**Exercise**
Going down the data below, set down exactly the line with "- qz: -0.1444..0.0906" and each line after it through the line with "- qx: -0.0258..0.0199"; no other lines.

**Task inputs**
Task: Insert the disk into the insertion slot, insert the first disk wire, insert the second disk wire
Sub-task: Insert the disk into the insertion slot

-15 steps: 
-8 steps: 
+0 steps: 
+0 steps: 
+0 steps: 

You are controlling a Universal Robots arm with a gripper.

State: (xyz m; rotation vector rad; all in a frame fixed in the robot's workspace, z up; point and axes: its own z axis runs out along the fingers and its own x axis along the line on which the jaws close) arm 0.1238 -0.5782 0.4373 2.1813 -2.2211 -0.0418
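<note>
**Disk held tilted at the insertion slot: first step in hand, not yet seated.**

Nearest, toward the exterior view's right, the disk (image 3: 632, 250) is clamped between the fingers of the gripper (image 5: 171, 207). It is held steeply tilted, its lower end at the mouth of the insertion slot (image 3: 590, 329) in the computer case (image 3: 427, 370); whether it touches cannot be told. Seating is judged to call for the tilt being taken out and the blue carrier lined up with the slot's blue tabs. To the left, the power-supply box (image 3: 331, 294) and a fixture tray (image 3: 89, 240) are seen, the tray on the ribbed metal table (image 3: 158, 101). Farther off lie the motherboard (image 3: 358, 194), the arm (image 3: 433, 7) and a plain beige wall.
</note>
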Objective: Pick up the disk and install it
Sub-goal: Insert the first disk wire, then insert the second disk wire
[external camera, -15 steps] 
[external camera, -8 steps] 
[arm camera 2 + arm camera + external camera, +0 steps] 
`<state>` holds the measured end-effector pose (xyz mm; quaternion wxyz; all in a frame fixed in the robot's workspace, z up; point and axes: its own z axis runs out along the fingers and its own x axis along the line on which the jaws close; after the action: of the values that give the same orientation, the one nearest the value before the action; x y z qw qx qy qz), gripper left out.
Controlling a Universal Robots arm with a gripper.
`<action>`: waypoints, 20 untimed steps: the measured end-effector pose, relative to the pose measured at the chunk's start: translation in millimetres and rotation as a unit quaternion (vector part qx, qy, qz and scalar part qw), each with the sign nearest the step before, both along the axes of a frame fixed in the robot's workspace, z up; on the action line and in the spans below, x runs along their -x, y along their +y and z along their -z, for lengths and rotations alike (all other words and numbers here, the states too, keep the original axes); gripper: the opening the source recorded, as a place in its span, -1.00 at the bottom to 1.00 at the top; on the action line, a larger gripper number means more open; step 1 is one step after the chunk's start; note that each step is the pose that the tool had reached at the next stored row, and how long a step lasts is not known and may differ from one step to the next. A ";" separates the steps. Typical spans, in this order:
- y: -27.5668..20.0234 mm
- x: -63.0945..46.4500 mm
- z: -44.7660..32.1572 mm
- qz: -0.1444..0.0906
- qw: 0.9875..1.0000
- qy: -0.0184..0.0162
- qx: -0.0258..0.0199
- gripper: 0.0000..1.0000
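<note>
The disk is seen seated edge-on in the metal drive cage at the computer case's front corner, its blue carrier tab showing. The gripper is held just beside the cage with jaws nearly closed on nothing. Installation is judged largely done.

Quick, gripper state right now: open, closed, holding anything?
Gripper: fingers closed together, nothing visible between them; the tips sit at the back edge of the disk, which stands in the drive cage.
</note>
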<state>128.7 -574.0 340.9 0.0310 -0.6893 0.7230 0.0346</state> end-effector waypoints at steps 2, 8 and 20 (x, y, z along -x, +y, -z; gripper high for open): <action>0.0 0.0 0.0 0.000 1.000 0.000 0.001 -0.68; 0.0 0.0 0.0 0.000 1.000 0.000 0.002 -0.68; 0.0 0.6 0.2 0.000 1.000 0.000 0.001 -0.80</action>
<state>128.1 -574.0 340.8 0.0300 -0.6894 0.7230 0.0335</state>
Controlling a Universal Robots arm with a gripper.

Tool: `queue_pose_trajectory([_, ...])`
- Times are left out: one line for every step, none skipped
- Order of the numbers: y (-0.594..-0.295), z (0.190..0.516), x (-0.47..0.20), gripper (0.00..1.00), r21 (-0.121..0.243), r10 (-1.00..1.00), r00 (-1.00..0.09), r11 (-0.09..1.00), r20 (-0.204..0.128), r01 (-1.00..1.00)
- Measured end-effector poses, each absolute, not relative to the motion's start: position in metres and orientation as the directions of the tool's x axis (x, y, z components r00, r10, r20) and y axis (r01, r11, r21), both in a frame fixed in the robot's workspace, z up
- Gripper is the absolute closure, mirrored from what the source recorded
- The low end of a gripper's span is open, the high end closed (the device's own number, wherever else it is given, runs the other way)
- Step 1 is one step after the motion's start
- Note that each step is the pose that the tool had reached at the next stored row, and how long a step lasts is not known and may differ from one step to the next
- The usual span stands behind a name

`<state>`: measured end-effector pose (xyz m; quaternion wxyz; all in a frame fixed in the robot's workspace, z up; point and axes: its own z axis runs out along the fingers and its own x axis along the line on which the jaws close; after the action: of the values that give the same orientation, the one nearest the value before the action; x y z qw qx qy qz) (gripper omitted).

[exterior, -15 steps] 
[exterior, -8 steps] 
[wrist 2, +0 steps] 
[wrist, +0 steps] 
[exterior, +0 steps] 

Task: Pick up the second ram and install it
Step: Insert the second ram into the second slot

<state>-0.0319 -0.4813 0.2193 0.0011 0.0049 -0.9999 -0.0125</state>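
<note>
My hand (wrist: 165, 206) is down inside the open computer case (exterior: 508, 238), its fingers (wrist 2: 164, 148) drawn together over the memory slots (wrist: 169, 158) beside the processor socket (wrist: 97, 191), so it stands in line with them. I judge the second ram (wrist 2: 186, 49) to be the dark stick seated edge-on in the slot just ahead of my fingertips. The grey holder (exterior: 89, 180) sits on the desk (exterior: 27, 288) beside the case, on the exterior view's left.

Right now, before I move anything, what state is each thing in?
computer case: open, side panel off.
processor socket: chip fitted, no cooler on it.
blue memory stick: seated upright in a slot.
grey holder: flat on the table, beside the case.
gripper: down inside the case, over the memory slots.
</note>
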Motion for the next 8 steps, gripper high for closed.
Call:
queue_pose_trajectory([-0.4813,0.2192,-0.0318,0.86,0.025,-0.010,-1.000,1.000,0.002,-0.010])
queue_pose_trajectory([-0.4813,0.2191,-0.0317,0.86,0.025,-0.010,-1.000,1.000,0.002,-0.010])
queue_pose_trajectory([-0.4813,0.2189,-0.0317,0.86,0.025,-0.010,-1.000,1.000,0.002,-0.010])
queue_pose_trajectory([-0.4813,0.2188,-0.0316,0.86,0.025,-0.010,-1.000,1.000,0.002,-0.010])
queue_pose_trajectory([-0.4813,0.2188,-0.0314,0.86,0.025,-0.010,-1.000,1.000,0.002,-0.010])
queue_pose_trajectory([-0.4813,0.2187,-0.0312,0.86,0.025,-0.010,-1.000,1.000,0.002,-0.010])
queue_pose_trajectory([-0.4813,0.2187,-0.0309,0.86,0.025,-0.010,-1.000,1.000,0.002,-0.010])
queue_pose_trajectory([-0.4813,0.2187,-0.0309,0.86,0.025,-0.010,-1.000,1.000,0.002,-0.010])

**Written solution**
- qz: -0.1444..0.0906
- qw: 0.9875..1.0000
- qy: -0.0184..0.0162
- qx: -0.0258..0.0199

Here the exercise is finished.